| Assignment |
Keep the images out while you set down the data exactly.

▶

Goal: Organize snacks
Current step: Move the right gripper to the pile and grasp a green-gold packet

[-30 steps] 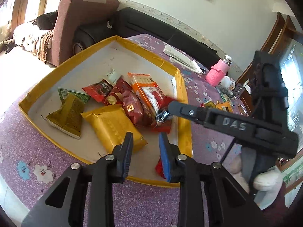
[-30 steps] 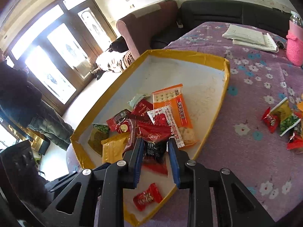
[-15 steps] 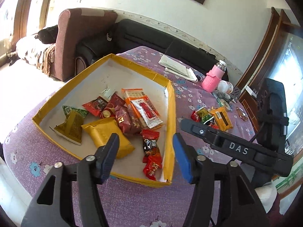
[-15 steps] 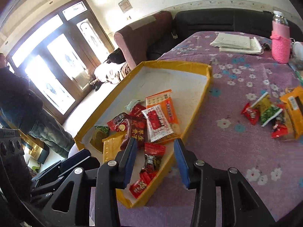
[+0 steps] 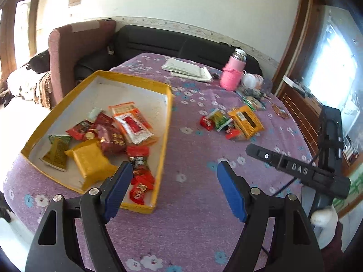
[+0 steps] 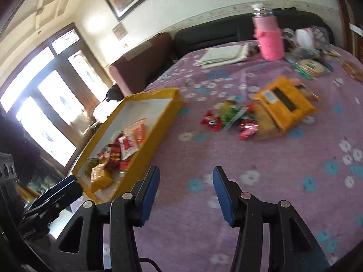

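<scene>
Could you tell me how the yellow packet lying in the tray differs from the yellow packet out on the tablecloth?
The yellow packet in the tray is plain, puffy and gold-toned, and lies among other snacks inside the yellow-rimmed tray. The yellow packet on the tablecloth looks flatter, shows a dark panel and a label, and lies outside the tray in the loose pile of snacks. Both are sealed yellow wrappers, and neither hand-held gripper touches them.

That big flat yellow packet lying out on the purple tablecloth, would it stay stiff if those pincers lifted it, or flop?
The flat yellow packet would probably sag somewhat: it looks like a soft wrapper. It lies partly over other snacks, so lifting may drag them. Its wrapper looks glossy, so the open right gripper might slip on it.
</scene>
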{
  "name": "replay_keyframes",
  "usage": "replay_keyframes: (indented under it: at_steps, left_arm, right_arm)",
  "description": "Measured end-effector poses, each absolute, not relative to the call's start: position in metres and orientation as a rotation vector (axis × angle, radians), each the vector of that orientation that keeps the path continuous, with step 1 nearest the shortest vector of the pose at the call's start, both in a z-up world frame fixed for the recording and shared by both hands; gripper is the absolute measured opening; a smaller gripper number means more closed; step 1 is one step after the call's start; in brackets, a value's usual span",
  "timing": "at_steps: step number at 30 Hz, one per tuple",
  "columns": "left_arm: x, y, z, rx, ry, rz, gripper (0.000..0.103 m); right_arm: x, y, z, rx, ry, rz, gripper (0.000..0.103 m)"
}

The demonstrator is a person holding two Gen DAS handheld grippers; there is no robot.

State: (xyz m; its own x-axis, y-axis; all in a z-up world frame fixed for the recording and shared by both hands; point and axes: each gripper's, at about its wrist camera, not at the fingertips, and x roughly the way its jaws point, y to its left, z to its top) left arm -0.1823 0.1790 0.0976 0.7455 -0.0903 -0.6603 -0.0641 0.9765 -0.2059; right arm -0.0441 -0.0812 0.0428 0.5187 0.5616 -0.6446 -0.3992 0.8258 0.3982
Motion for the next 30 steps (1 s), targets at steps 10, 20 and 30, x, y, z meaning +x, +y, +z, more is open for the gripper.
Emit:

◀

| Your solution |
Goal: Organize snacks
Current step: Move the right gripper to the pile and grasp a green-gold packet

[-30 steps] 
[-30 steps] 
[-15 steps] 
[-15 steps] 
[+0 steps] 
[+0 steps] 

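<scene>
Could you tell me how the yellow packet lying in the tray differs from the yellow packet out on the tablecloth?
The yellow packet in the tray is plain, puffy and gold-toned, and lies among other snacks inside the yellow-rimmed tray. The yellow packet on the tablecloth looks flatter, shows a dark panel and a label, and lies outside the tray in the loose pile of snacks. Both are sealed yellow wrappers, and neither hand-held gripper touches them.

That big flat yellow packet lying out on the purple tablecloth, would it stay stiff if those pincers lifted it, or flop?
The flat yellow packet would probably sag somewhat: it looks like a soft wrapper. It lies partly over other snacks, so lifting may drag them. Its wrapper looks glossy, so the open right gripper might slip on it.
</scene>
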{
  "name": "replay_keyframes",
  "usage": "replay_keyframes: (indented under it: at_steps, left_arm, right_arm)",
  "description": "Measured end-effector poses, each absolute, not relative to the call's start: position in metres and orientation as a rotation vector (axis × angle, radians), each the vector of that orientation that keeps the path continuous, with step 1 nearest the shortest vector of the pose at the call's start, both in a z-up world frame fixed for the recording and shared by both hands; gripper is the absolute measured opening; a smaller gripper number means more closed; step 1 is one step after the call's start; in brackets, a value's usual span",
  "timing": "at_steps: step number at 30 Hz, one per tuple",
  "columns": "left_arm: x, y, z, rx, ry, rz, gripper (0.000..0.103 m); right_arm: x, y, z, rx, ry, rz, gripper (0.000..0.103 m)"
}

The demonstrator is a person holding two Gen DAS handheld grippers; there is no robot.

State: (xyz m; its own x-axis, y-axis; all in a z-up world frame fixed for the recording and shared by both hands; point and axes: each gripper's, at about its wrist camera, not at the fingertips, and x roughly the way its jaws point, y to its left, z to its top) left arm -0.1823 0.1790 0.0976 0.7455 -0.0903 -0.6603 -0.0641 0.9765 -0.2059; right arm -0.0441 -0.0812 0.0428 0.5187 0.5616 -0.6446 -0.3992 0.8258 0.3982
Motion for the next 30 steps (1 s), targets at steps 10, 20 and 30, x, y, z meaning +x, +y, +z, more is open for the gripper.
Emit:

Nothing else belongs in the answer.